Le opposizioni attaccano: "La Russa riscrive la storia, Almirante fu un teorico dell'antisemitismo"

La rilettura di La Russa è "inaccettabile e distorcente", attacca il deputato Pd Federico Fornaro. "Almirante, infatti, non si limitò a mostrarsi ‘non contrario all'antisemitismo', ma fu, invece, uno dei fomentatori dell'odio nei confronti degli ebrei e sostenitore della primazia della razza italica.
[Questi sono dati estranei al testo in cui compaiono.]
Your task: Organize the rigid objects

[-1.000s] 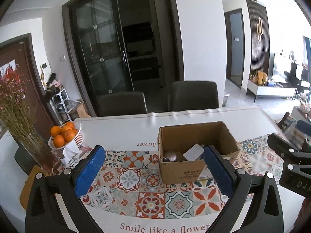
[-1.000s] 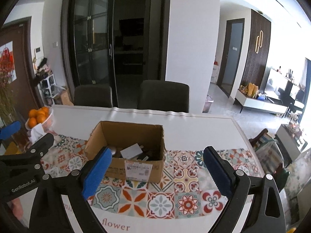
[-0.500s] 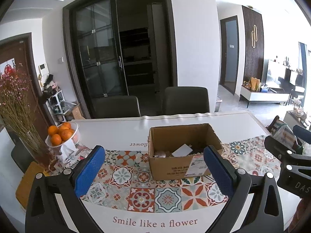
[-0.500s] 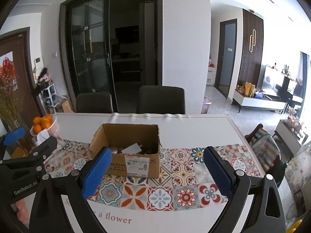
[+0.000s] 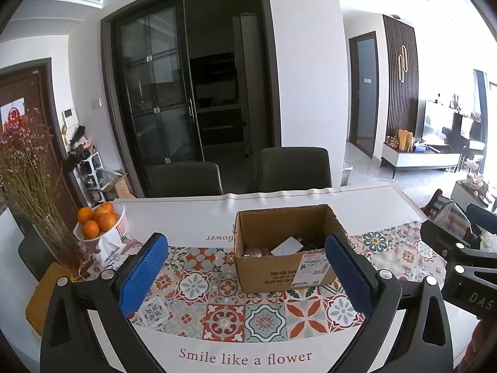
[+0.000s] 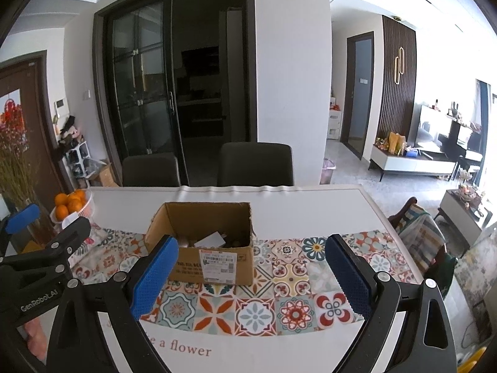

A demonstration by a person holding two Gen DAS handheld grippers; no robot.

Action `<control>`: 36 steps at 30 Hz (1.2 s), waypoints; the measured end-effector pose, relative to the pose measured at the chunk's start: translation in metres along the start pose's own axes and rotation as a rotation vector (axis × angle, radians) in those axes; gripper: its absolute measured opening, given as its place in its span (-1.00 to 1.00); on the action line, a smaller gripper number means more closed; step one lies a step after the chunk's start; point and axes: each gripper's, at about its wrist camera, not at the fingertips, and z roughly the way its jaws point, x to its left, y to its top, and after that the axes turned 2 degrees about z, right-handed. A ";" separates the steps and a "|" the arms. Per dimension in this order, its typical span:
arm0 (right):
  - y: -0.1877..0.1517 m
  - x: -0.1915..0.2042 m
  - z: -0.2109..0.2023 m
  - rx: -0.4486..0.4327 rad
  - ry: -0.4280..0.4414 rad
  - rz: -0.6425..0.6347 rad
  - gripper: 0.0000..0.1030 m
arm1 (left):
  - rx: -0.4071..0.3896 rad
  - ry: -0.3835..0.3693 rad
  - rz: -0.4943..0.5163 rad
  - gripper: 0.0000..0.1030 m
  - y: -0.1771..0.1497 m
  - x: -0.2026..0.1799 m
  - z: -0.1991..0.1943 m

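An open cardboard box (image 5: 284,267) stands on the patterned tablecloth (image 5: 217,310); it also shows in the right wrist view (image 6: 214,267). Inside lie a white card (image 5: 287,245) and other small items, mostly hidden by the box walls. My left gripper (image 5: 247,275) is open and empty, held back from the box, near the table's front edge. My right gripper (image 6: 250,276) is open and empty, also short of the box. The left gripper's body shows at the left of the right wrist view (image 6: 40,267).
A white bowl of oranges (image 5: 101,222) and a vase of dried flowers (image 5: 29,183) stand at the table's left. Two dark chairs (image 5: 293,168) stand behind the table. A chair with striped cloth (image 6: 419,233) is at the right.
Both grippers have drawn back and up from the box, so the box looks smaller and farther away. Both stay open and empty.
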 end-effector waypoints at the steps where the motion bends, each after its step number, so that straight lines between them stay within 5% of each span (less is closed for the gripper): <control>1: 0.000 -0.001 0.000 -0.001 0.001 -0.001 0.86 | 0.001 0.000 -0.001 1.00 0.000 0.000 -0.001; 36: -0.014 -0.013 -0.004 0.004 0.049 -0.025 0.87 | 0.010 0.027 -0.034 1.00 -0.015 -0.015 -0.014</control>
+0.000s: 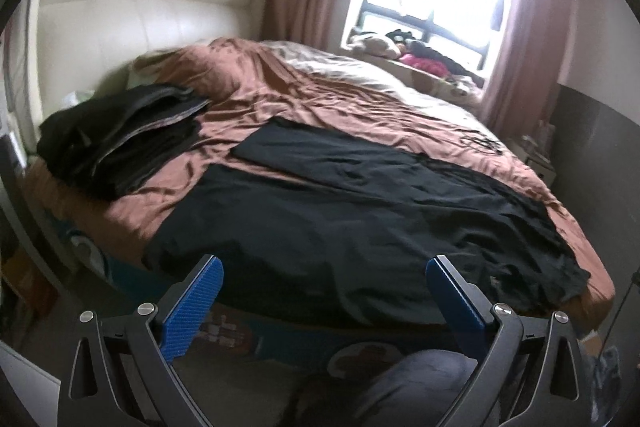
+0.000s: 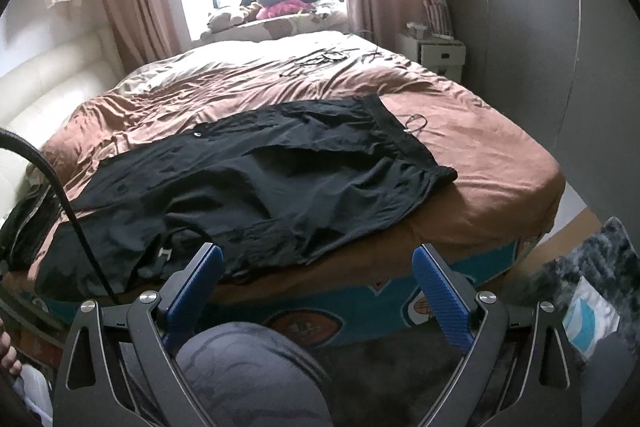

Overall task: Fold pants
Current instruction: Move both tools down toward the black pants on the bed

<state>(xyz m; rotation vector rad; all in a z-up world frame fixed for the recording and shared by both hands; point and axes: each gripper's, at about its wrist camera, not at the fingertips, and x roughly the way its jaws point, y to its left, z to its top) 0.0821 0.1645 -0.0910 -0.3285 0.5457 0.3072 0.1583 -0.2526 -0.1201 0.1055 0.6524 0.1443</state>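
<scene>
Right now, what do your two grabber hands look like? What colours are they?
Both look alike. The left gripper and right gripper each have two bright blue fingers with bumpy, ribbed pads, set on black angled metal arms joined by round silver bolts. A black cable curves past the right one.

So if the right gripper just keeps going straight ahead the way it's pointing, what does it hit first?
Most likely the near edge of the black pants spread on the bed; the open right gripper aims at it, though depth is unclear.
</scene>
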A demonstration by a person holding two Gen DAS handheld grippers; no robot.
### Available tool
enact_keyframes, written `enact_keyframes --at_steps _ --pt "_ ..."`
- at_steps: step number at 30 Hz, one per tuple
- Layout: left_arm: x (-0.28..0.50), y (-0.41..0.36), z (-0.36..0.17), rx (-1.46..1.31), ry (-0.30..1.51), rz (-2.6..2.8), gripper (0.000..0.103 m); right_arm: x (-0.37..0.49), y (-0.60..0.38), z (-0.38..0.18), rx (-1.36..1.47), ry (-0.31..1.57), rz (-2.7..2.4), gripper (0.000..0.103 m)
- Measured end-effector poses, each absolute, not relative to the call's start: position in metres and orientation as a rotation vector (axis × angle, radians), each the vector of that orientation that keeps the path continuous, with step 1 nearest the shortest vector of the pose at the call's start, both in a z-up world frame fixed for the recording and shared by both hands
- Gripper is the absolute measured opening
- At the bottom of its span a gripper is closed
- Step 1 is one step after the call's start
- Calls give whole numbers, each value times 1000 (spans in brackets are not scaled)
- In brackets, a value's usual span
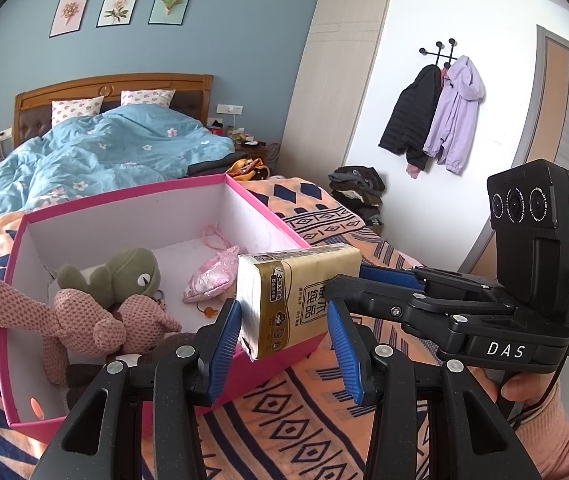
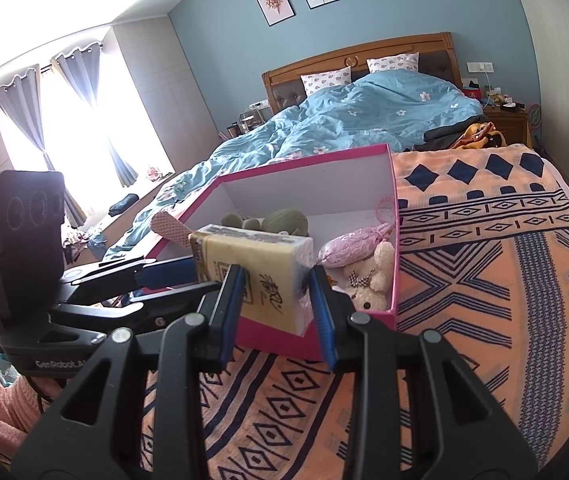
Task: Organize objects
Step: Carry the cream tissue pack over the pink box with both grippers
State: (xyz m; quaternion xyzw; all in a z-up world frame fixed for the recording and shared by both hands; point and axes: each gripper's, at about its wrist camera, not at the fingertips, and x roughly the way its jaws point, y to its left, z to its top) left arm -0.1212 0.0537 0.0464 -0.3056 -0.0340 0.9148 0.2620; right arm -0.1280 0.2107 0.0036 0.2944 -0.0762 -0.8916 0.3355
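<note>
A tan tissue pack (image 1: 296,296) hangs over the near rim of a pink box (image 1: 272,364) on the bed. My right gripper (image 2: 274,284) is shut on the tissue pack (image 2: 260,276); its blue fingers press both sides. My left gripper (image 1: 286,320) is open, its left pad (image 1: 226,344) near the pack's end and its right pad apart from it. Inside the box lie a pink knitted toy (image 1: 84,320), a green frog plush (image 1: 132,272), a pink pouch (image 1: 208,280) and a white plush bear (image 2: 372,276).
The box stands on an orange patterned blanket (image 2: 484,280) at the foot of the bed. A blue duvet (image 1: 104,152) lies behind it. Folded dark clothes (image 1: 208,168) lie at the duvet's edge. Jackets (image 1: 436,120) hang on the right wall.
</note>
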Motion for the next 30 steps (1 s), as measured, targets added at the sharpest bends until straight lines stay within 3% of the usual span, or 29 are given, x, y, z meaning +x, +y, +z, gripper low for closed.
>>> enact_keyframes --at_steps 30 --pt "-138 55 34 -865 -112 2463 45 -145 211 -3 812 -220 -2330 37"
Suggerisco al Presidente del Senato di andarsi a rileggere gli articoli che Almirante scrisse sulla rivista "La difesa della razza" tra il 1938 e il 1942″. "Scoprirebbe, ad esempio, – prosegue – un mirabile commento scritto nell'ottobre 1938 dal futuro leader del Msi all'indomani della espulsione dei professori e degli studenti ebrei dalle scuole e dalle università italiane, decisa dal regime fascista con un regio decreto legge del 5 settembre 1938: Avrà perduto qualcosa per questo LA nostra cultura?- scriveva Almirante – No; perché quei 98 professori [universitari] erano ebrei, quindi non erano italiani, quindi non appartenevano che in apparenza, ai puri e semplici effetti amministrativi, alla scuola italiana. Erano già un corpo già avulso da quello della nostra vita culturale; adesso tale separazione è stata sanzionata dalla legge".  "Per fortuna i documenti sono lì a testimoniare che Almirante non si limitò a svolgere compiti amministrativi nell'apparato burocratico della Rsi, ma si distinse in quella fase della storia italiana per essere un dichiarato antisemita, un fatto che non può e non deve essere ignorato", conclude.

Per Angelo Bonelli, leader di Avs, le dichiarazioni di La Russa sono "l'ennesima operazione di revisionismo storico inaccettabile da parte della seconda carica dello Stato. Almirante fu capo di gabinetto del Minculpop nella Repubblica di Salò, collaboratore della rivista ‘La Difesa della Razza’, sostenitore delle leggi razziali e teorico di un antisemitismo feroce e consapevole. Presentarlo come protagonista del percorso democratico italiano significa insultare la verità storica e la memoria degli ebrei italiani perseguitati, deportati e uccisi", osserva. "La politica del dialogo e la storia dei crimini sono piani distinti, e La Russa li mescola deliberatamente per riscrivere il passato e non è la prima volta. Come quando disse che nella Costituzione non c'è riferimento antifascista, quando reinterpretò i fatti via Rasella definendo ‘semi-pensionati’ i soldati nazisti. Oggi fa di un protagonista della propaganda razzista fascista un padre nobile della democrazia repubblicana. È inaccettabile. Da chi rappresenta le istituzioni ci si attende rispetto rigoroso della verità storica e dei valori antifascisti su cui si fonda. La nostra Costituzione. La Russa non li rispetta. Non li ha mai rispettati", conclude.

Fonti Senato: "Chi insulta La Russa offende parole di Mattarella e Napolitano"

Dopo le polemiche scatenate dalle parole di La Russa, fonti a lui vicine accusano "quegli esponenti della sinistra che negano sistematicamente la verità" di "offendere le parole dei Presidenti Mattarella e Napolitano che, in messaggi ufficiali, diedero ampio riconoscimento al ruolo e all'opera di Giorgio Almirante nell'Italia repubblicana, così come il presidente del Senato si è limitato a ricordare nell'intervista. E gli stessi – aggiungono – fanno altresì finta di non sapere che al funerale del capo del Msi, resero omaggio, in diretta Rai, Nilde Iotti e Giancarlo Pajetta. Che tristezza rilevare come la becera polemica partitica possa cancellare quel dovuto rispetto per gli avversari che era presente almeno in Parlamento nei comunisti. Quelli veri che avevano combattuto per le loro idee così come Almirante per le sue", concludono.